I am having a hard time getting housework done and am only able to do enough to keep my head above water. I have no family or friends nearby, which further adds strain. When her dad gets home, he is no help. He plays with her and occupies her for a few minutes then he is glued to one of his 4 technological devices. Yesterday under his watch she stuck her whole arm in a glass of milk. I caught her but stood there to see how long it would take him to notice. It was so long, I had to get her, and even after saying something he never looked up from his tablet to acknowledge me. Even now, I bet I could mention what she did and he'd act like he was hearing it for the first time. Anytime I say anything or ask him to take charge of her, he never does. I have to cook dinner and do dishes and watch her at the same time. If I contain her and put her in her high chair or pack n play, she screams bloody murder and drives me insane.

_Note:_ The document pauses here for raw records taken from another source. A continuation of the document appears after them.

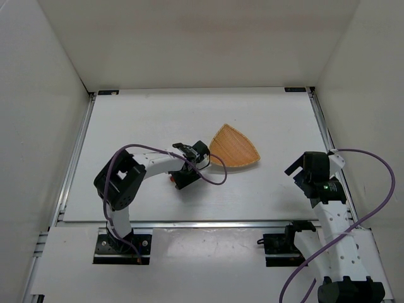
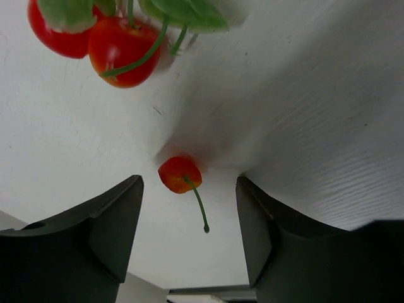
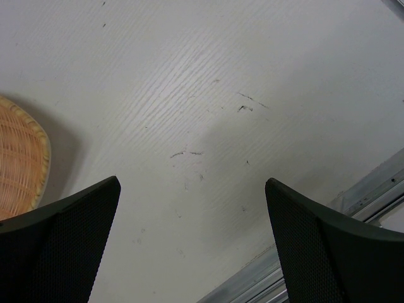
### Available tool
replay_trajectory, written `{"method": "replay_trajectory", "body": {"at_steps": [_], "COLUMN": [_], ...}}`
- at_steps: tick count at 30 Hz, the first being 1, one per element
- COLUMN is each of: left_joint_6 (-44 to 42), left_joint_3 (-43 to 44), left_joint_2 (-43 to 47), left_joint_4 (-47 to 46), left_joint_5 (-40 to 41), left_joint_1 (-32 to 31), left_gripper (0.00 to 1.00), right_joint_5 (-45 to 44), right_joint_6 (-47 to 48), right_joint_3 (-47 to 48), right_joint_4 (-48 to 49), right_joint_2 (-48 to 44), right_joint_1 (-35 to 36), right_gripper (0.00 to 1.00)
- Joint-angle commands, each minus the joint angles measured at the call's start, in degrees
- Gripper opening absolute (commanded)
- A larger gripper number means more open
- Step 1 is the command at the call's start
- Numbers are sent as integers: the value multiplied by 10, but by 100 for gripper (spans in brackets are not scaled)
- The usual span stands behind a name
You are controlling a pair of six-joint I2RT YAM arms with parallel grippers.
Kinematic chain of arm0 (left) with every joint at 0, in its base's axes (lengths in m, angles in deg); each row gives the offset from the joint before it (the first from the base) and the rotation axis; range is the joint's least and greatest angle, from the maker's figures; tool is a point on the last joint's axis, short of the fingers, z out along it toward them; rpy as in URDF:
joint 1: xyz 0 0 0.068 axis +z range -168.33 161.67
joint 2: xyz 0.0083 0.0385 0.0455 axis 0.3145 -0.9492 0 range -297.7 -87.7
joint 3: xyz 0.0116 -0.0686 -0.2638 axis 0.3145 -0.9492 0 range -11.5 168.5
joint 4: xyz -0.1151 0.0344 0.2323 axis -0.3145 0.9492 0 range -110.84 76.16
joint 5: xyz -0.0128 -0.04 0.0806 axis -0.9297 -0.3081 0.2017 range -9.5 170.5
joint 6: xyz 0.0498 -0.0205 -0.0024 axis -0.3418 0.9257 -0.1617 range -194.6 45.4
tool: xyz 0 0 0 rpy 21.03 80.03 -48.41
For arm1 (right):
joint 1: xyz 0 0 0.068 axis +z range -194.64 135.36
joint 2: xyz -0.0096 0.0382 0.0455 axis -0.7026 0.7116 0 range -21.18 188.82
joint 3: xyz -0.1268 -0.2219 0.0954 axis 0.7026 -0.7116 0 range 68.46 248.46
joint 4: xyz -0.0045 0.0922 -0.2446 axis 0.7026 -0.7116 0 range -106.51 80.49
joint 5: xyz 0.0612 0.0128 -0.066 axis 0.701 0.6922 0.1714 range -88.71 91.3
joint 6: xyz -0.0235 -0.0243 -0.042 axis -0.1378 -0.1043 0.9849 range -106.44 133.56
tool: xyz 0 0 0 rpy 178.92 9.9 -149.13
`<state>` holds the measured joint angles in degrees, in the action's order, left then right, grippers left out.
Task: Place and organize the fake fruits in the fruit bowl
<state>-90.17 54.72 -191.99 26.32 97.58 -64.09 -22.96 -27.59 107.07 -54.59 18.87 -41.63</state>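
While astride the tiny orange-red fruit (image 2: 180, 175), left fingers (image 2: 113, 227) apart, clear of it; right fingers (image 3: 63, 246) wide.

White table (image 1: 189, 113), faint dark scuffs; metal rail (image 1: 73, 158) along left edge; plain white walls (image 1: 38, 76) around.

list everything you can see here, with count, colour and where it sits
fruit bowl: one, tan-orange woven, mid-table, just right of the left claw
berry cluster: one, red berries with green leaves, on the table just beyond the left claw
single fruit: one, orange-red with a green stem, on the table between the left claw's fingers, touching neither
table: one, white, inside white walls
cables: two, purple, one along each arm
left claw: one, black, open, straddling the single fruit
right claw: one, black, open, over bare table right of the bowl
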Motion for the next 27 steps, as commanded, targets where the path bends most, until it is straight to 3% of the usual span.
{"method": "replay_trajectory", "body": {"at_steps": [1, 7, 11, 15, 21, 27], "left_joint_6": [7, 7, 7, 7, 7, 7], "left_joint_3": [26, 26, 26, 31, 31, 43], "left_joint_2": [-4, -9, -14, -21, -26, -19], "left_joint_4": [0, 0, 0, 0, 0, 0], "left_joint_5": [-13, -20, -25, -25, -30, -36], "left_joint_1": [1, 12, 24, 30, 30, 30], "left_gripper": [70, 64, 52, 52, 37, 30], "right_joint_5": [-8, -13, -13, -13, -19, -19], "right_joint_6": [2, 2, 2, 2, 7, 7], "right_joint_3": [1, 1, 1, 7, 12, 12], "right_joint_4": [-4, -10, -10, -15, -20, -20], "right_joint_2": [-5, -16, -16, -16, -16, -16], "right_joint_1": [-1, -1, -1, -1, -1, -1], "right_gripper": [100, 100, 100, 100, 100, 100]}}
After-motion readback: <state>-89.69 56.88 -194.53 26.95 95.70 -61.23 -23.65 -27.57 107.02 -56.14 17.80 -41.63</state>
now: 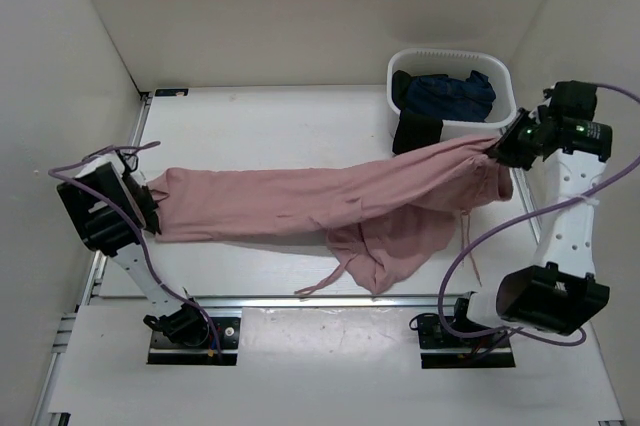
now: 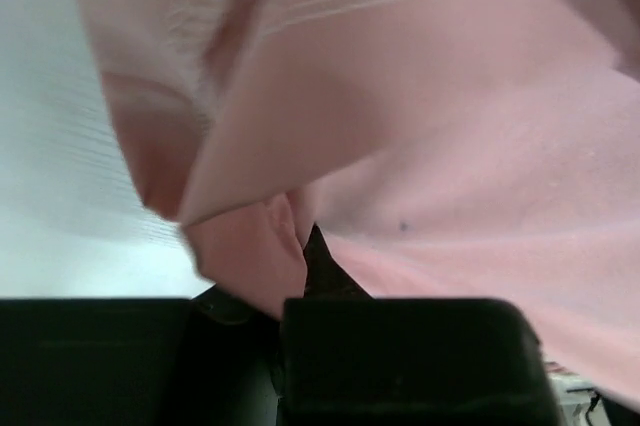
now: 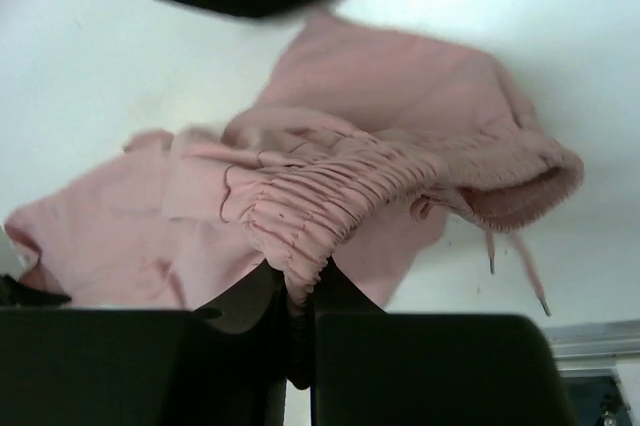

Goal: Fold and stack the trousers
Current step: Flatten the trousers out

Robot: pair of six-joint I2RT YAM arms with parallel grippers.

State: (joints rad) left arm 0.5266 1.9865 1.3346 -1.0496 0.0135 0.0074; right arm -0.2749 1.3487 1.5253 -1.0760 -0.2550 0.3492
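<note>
The trousers (image 1: pixel 300 201) lie in a long band across the middle of the bench (image 1: pixel 260 126), from the left side to the far right. The left fingers (image 1: pixel 153 207) are closed on the end of one leg at the left, and the left wrist view shows pink cloth pinched between them. The right fingers (image 1: pixel 497 150) are closed on the waistband (image 3: pixel 320 201); the right wrist view shows its gathered elastic edge squeezed between them. The second leg (image 1: pixel 385 246) is not held. It lies crumpled near the middle, toward the near side, and a thin cord (image 1: pixel 322 283) trails out of it to the left. At the far right stands a white basket (image 1: pixel 400 64) with dark blue clothes (image 1: pixel 450 96) inside, just beside the waistband.

I judge the cloth to be light, thin and very soft. It has no stiffness, so any part that is not held will sag and wrinkle, as the loose leg does. It does not look fragile or slippery, so a small pinch should carry it, but a pinch on one layer only may let the other layer drop. The best places to take hold are, I think, the thick waistband and the hem of each leg, near the corners, so that the cloth hangs flat. The thin cords could catch on the fingers, so it is better to keep away from them.
</note>
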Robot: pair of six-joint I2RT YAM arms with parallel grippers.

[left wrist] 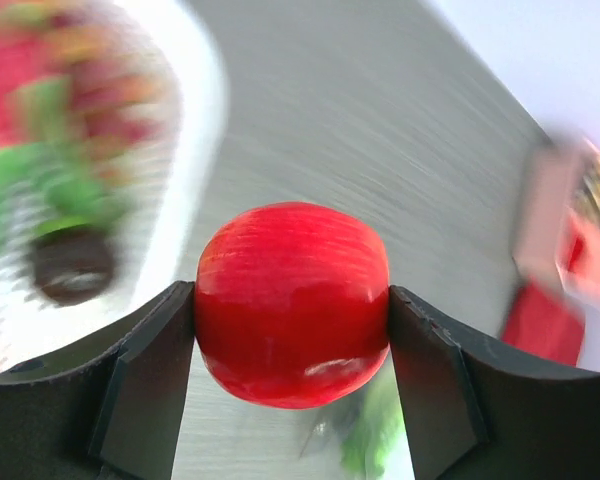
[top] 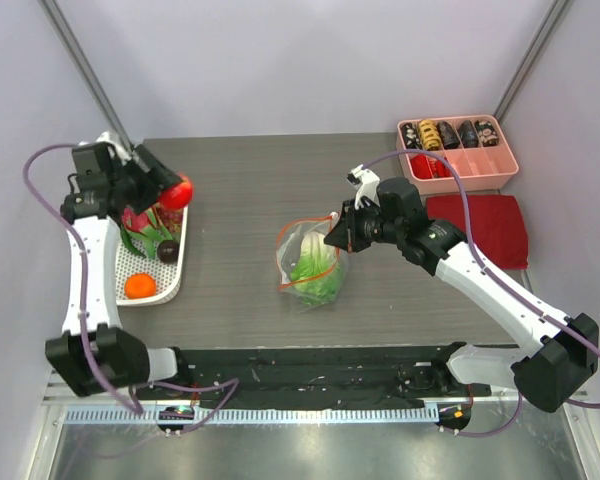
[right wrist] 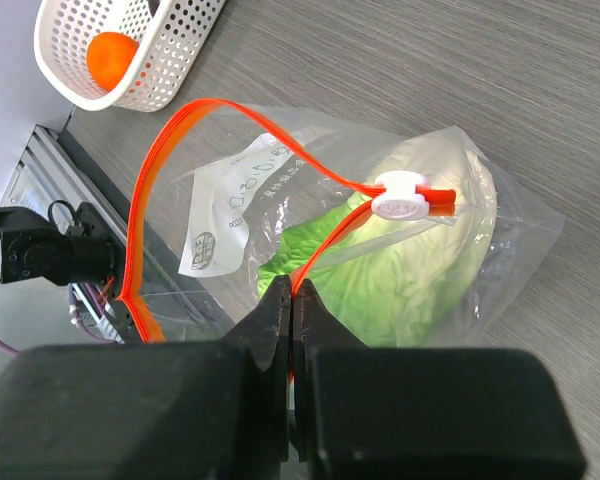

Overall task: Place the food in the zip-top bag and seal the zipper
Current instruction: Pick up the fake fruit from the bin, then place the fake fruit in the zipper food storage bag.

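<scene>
Top view: bright, even, diffuse light; faint shadows on the surface (top: 260, 180). Left wrist view: background badly smeared; red fruit (left wrist: 292, 300) sharp, small highlight near its underside. Right wrist view: crisp, mild sheen on the bag (right wrist: 520, 225).
</scene>
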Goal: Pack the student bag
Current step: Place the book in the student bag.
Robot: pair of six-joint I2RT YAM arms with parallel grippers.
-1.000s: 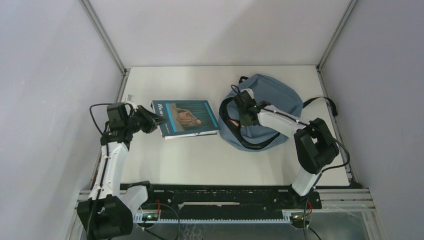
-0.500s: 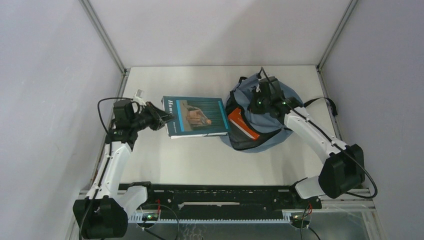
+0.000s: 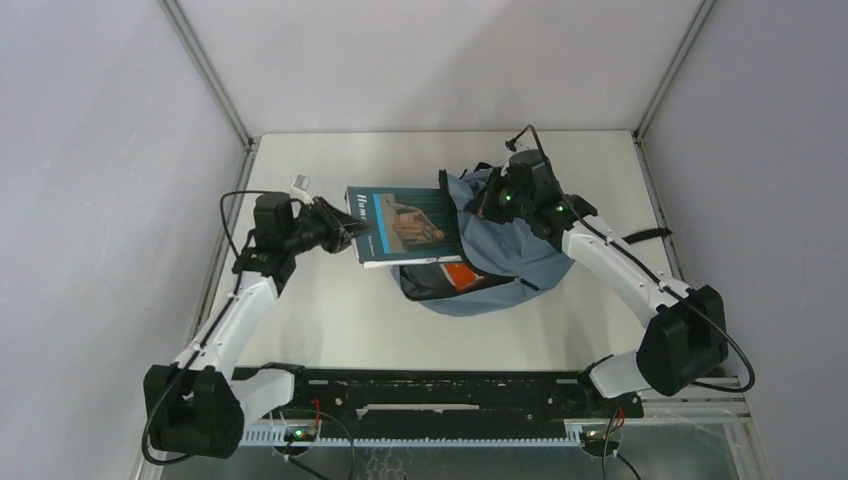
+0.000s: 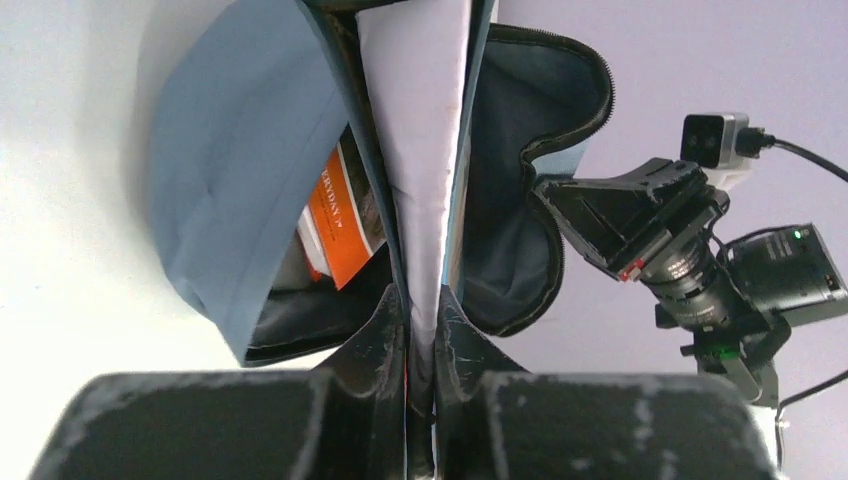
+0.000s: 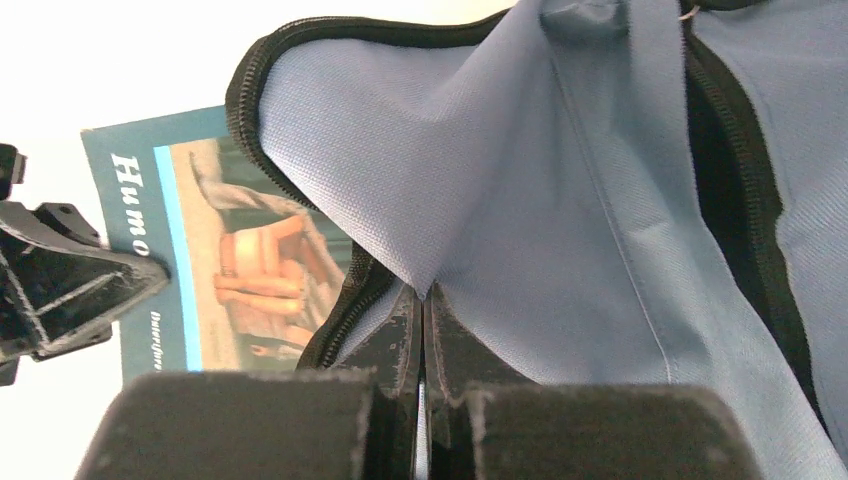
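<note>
L tool [image 3: 340, 228] was clamped on the teal book [image 3: 405, 222], fingers [image 4: 385, 330] nearly together on its 9 o'clock edge, pages showing between them in the wrist view. R tool [image 3: 487, 205] was shut tight on a fold of the student bag [image 3: 510, 255], pinching the grey-blue flap by the zipper at the bag's 12 o'clock side and holding it up. The bag lay just toward 3 o'clock of the worktop [image 3: 330, 320] centre, mouth facing 9 o'clock. The teal book's 3 o'clock end was inside that mouth; how deep was prob. not far, hard to tell. Count: 2 tools, 1 bag, 2 books, i.e. the teal one and an orange book [image 3: 460, 276] inside the bag at approx. 4 o'clock of the teal one.
</note>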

Needless to say i have zero me time to do anything. I deal with her all day, not even getting a break when he gets home. I have no time to exercise, and by the time I am done cooking his extravagant meal requests, I don't feel like spending an extra 30 minutes cooking for myself. How am I supposed to be successful in this weight loss game when I can't get adequate sleep and don't have any time to do anything for me? I am a zombie and my motivation for weight loss is really taking a plunge. I am ready to give up altogether...

Replies

  • ctalimenti
    ctalimenti Posts: 865 Member
    Hey hang in there please. Things NEVER stay the same. The good nor the bad. This too shall pass. I remember those days but now my once little boy is a big boy and gone to college. I am now working extra to help with the tuition. Kids are never easy. You just trade one set of issues for the next.
  • carolineb81
    carolineb81 Posts: 459 Member
    Remember you dont have to exercise to lose weight, you need to create a calorie deficit which can be done through diet alone. I know how hard it is as I have a 2yr old & a 6 month old. I exercise when they are napping which you could do once sleep issues are sorted out xx
  • ironanimal
    ironanimal Posts: 5,922 Member
    You're an adult. So is he. If he's being a ****, tell him. If he can't appreciate the difficulty of looking after a child, insist you go and stay at a friend's for a weekend without him or your daughter.

    Quoting here:

    My Inspirations

    I want to be a healthy role model for my daughter.
    I want to be someone my fiance can be proud to be seen with.
    I want to feel better about myself.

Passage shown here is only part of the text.